Preparing for surgery

All necessary information to prepare for surgery will be provided to you by your attending physician.

However, there are moments for which the patient will have to prepare in advance (especially those who are lonely).

Since rehabilitation after a joint replacement continues at home, it is worth preparing your home for the postoperative recovery period:

  • purchase special equipment in the form of walkers or crutches, a special toilet seat, etc.;
  • stop taking certain medications (aspirin-containing, anti-inflammatory);
  • if necessary, reduce your weight;
  • do physical training;
  • visit the dentist;
  • give up bad habits (smoking).

Before the operation, the patient is required to complete the necessary documents (the operation is carried out in cash, under a contract within the framework of health insurance or under quotas of the federal program for the provision of free high-tech medical care); talk with an anesthesiologist about the most favorable anesthesia option for you; Stop eating at least 12 hours before surgery.

Joint replacement surgery

Modern advances in medicine make it possible to perform both open and minimally invasive surgeries for hip replacement.

Today, minimally invasive surgeries (MI) are the most common due to their minimal impact on the body.

To carry out MO you need:

  • high qualifications and professionalism of the surgeon and all medical staff;
  • availability of technical capabilities (endoscopic equipment, high-tech materials).

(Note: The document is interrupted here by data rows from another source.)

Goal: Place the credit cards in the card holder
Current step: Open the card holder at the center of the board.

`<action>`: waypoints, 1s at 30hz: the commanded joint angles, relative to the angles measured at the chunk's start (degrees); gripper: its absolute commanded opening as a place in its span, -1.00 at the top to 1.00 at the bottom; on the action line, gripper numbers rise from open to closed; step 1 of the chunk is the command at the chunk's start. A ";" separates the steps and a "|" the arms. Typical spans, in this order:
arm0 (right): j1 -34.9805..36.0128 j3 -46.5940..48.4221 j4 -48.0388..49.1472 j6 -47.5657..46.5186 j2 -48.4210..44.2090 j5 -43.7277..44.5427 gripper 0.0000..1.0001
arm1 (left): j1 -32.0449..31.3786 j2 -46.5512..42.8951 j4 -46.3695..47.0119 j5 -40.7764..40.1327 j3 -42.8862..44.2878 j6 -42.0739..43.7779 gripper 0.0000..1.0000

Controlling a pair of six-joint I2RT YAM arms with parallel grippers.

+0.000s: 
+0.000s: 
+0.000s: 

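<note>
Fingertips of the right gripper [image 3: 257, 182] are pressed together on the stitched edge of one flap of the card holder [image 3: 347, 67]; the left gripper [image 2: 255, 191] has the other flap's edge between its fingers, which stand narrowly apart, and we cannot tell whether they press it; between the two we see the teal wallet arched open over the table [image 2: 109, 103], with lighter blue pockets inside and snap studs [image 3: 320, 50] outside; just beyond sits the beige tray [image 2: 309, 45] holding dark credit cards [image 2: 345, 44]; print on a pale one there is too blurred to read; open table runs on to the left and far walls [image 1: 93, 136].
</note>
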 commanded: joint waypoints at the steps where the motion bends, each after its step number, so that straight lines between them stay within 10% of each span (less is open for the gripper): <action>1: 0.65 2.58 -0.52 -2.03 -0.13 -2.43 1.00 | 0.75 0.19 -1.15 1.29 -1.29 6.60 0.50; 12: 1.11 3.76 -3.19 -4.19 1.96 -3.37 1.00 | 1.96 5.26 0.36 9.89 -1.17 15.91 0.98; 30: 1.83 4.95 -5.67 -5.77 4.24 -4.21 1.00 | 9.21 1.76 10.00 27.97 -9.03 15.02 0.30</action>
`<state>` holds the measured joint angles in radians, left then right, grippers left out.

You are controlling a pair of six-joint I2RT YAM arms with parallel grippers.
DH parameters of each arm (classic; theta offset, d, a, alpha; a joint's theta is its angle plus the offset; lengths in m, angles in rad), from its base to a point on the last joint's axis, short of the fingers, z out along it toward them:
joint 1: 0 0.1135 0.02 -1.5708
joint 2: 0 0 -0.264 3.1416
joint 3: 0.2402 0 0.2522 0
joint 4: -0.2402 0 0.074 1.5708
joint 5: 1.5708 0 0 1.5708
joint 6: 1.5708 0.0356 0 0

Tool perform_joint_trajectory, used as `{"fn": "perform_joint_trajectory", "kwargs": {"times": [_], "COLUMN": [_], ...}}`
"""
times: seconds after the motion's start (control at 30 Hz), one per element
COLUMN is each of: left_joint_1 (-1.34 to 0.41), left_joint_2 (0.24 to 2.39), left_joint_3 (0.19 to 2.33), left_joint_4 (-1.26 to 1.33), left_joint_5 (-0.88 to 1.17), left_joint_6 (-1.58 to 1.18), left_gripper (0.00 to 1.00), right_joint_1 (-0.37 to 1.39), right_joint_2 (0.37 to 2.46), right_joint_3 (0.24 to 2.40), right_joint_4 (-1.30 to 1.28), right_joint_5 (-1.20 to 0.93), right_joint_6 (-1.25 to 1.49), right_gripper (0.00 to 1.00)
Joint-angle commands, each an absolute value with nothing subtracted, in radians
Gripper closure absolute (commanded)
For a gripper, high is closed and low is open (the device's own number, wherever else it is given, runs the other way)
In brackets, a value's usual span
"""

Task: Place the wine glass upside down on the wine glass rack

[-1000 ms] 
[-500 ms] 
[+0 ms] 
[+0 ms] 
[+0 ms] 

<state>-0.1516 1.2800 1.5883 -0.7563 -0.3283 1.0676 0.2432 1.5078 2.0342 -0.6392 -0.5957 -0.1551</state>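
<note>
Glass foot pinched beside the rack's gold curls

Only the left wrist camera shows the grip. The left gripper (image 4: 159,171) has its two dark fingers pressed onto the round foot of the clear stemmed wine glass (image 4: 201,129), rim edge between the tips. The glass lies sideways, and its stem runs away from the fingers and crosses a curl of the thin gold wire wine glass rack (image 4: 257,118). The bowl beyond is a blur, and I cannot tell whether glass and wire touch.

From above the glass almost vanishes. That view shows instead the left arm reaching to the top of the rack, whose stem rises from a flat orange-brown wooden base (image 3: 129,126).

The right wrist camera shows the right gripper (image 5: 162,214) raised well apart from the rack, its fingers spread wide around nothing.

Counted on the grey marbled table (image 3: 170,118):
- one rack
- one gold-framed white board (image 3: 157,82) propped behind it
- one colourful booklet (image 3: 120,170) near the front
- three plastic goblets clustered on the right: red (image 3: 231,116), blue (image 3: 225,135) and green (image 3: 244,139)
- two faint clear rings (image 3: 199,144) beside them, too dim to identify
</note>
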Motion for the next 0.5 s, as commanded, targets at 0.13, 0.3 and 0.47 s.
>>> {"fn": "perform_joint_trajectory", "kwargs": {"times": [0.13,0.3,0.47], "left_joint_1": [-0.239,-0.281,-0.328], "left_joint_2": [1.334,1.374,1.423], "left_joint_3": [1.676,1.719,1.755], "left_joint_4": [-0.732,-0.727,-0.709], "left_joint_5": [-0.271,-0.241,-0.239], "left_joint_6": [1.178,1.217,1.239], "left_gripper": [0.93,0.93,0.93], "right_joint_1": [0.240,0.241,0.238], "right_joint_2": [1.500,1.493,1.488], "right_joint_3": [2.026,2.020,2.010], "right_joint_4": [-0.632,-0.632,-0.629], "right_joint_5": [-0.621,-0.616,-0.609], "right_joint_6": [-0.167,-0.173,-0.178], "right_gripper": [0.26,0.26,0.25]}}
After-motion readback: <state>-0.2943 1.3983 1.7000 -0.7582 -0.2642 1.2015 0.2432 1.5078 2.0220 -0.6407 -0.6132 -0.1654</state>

Depending on the complexity of the operation (partial or complete prosthetics), its duration can last from one to three to four hours:

  • anesthesia;
  • installation of a catheter in the urethra (to prevent involuntary urination and control the amount of fluid secreted by the body);
  • an incision on the outer thigh (or two small ones - on the thigh and in the groin area);
  • peeling and shifting of tissues around the vehicle;
  • installation of a prosthesis;
  • restoring tissue integrity and suturing the wound.

The video clearly shows how hip replacement is performed.

Possible complications

Any surgical intervention in the body can have its negative consequences. Complications after the procedure most often occur in those undergoing surgery:

  • with large joint deformation;
  • with obesity or large muscle mass;
  • having a number of serious concomitant diseases - diabetes, blood diseases, heart diseases and the entire cardiovascular system, etc.

Joint replacement can cause the following complications:

  • incorrect position of the endoprosthesis;
  • damage to nerve fibers and arteries;
  • disruption of the postoperative wound healing process;
  • the occurrence of infections;
  • fracture of the femur, dislocation or “popping out” of the prosthesis;
  • thrombotic phenomena in deep veins.

Rehabilitation after surgery

Rehabilitation after endoprosthetics can be long and take up to 6 months.

The patient should monitor the suture, body temperature and his sensations. Pain during this period may pass and return; the patient must be prepared for this and make efforts to fully restore the motor functions of the body.

For the first few days, the patient is prescribed painkillers and anti-inflammatory drugs.

Further rehabilitation after hip replacement consists of special light exercises and breathing exercises.

To prevent cicatricial tightening of tendons and skin, to strengthen the muscle frame around the prosthesis, the patient is prescribed physical therapy (PT).

As indicated by reviews from patients who have undergone endoprosthetics, it is worth adhering to the recommendations of specialists as much as possible and then rehabilitation will be quick and almost painless.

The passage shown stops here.